◆ **WHAT NEEDS TO BE DONE**:
Below are entries; output exactly the lines from the one with "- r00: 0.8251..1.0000" to the one with "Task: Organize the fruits", both included, and nothing else.

● ● ● ●

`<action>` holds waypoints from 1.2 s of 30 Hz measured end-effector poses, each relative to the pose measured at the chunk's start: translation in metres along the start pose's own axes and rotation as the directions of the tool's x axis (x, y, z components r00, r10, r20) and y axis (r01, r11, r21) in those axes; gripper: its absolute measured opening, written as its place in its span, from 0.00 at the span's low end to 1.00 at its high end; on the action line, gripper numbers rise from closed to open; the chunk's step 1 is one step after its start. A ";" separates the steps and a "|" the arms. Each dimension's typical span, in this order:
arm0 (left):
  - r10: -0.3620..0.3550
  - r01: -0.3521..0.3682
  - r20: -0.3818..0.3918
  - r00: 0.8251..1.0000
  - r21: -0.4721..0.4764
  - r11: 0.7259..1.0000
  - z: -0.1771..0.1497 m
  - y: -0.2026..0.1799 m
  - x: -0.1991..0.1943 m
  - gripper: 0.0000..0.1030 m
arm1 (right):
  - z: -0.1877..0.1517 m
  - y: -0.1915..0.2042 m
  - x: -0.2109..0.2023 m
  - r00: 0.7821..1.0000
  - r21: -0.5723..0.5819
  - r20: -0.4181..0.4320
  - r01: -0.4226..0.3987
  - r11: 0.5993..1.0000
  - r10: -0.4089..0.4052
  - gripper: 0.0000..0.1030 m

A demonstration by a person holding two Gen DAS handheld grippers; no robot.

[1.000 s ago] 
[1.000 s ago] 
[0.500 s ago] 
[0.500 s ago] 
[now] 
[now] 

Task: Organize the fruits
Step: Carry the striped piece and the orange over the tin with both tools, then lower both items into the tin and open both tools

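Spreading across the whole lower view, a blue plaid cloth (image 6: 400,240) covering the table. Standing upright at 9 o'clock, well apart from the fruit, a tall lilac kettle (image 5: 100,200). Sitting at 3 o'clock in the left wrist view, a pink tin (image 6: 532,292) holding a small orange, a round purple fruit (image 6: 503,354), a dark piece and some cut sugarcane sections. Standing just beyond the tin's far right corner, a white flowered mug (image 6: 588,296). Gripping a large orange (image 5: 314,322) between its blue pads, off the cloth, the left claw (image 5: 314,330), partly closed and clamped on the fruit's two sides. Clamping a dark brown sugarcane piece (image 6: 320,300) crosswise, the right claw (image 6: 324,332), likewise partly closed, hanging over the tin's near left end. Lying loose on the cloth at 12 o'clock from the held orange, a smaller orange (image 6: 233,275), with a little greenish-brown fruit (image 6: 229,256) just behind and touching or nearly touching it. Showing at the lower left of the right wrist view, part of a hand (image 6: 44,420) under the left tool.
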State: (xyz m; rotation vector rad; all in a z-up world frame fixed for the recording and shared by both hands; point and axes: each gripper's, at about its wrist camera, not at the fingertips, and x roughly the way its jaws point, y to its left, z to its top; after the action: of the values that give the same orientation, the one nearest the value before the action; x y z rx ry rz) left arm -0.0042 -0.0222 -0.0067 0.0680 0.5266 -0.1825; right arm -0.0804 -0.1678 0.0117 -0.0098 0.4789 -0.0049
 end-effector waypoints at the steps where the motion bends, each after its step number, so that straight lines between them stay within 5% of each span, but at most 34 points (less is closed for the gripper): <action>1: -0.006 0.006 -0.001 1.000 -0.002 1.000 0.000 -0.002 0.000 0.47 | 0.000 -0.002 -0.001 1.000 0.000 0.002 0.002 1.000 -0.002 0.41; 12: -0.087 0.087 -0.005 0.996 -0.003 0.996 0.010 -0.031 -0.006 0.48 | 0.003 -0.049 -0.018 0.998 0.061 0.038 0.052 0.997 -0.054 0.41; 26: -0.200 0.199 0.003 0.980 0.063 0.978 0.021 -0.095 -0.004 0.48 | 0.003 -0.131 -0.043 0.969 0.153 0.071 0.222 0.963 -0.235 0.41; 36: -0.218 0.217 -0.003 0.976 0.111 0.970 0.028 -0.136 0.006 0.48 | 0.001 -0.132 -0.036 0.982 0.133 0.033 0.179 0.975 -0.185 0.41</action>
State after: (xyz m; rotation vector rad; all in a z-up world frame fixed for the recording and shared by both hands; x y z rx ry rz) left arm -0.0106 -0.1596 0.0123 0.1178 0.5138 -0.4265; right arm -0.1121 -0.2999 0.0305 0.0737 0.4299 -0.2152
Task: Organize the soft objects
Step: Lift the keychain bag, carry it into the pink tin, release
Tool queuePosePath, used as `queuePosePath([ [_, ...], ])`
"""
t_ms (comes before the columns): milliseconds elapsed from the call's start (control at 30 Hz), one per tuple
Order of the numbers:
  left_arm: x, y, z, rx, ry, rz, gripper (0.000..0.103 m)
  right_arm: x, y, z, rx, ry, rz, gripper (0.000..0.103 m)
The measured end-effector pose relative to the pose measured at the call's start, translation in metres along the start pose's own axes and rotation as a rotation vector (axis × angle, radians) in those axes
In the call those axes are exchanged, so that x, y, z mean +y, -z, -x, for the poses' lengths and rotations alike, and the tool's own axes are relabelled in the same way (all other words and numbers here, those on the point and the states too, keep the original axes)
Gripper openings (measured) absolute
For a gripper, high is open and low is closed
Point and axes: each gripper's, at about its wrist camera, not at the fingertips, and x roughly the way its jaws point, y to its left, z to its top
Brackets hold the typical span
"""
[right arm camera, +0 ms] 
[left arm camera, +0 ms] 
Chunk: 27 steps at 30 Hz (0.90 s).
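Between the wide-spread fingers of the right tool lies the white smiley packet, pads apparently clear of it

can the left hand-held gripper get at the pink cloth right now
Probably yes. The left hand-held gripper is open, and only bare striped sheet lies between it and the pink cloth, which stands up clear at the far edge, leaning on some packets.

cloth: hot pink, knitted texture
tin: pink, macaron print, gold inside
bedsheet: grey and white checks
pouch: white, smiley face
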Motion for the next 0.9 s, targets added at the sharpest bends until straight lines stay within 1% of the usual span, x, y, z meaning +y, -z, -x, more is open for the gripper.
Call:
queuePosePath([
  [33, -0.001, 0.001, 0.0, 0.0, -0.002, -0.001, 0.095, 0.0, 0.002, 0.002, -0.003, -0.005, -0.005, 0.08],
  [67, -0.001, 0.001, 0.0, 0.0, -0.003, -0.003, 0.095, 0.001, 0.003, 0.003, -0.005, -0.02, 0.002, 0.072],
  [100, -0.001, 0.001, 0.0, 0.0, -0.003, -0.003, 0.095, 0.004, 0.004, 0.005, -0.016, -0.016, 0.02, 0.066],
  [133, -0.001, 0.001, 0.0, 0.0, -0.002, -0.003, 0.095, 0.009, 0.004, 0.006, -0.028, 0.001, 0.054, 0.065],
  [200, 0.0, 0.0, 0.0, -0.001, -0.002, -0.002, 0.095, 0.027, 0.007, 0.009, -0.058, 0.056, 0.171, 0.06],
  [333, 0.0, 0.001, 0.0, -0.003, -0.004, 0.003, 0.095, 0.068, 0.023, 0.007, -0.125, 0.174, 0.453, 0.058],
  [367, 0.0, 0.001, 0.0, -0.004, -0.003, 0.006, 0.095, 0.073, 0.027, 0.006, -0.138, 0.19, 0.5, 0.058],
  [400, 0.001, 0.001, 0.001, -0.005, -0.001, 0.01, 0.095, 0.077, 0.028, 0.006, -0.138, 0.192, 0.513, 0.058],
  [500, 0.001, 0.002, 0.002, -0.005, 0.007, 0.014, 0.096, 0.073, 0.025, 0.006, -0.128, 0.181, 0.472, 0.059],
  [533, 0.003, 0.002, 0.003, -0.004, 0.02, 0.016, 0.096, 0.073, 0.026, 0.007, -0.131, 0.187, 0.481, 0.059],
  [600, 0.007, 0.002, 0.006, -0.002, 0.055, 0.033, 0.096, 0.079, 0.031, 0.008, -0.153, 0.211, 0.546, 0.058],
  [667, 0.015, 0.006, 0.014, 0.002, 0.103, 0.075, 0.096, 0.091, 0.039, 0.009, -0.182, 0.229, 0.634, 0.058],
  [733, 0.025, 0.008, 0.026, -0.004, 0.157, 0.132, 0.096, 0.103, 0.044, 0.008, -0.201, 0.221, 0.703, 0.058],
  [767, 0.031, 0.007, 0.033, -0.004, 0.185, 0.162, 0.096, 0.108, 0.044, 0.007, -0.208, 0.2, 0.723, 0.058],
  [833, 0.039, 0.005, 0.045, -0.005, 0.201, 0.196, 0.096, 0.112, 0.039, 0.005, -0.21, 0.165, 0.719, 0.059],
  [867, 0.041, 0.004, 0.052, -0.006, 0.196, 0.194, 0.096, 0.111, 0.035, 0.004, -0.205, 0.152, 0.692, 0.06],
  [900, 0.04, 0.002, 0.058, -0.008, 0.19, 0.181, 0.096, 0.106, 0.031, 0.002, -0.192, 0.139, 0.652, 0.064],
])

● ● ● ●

◆ **TASK RESPONSE**:
  - r00: 0.8251..1.0000
  - r21: -0.4721..0.4764
  - r11: 0.7259..1.0000
  - z: -0.1771..0.1497 m
  - y: -0.2026..0.1799 m
  - x: -0.1991..0.1943 m
  - gripper: 0.0000..0.1030 m
arm1 (right):
  - z: -0.1877..0.1517 m
  - y: -0.1915..0.2042 m
  - x: -0.2109..0.2023 m
  - r00: 0.7821..1.0000
  - r21: -0.5723..0.5819
  - r20: -0.4181..0.4320
  - r01: -0.4226..0.3987
  - r11: 0.5993..1.0000
  - r10: -0.4089..0.4052
  - gripper: 0.0000..0.1030 m

A demonstration by a person holding two Gen DAS handheld grippers; no robot.

[1.000 s ago] 
[1.000 s ago] 
[0.500 s ago] 
[0.500 s ago] 
[now] 
[now] 

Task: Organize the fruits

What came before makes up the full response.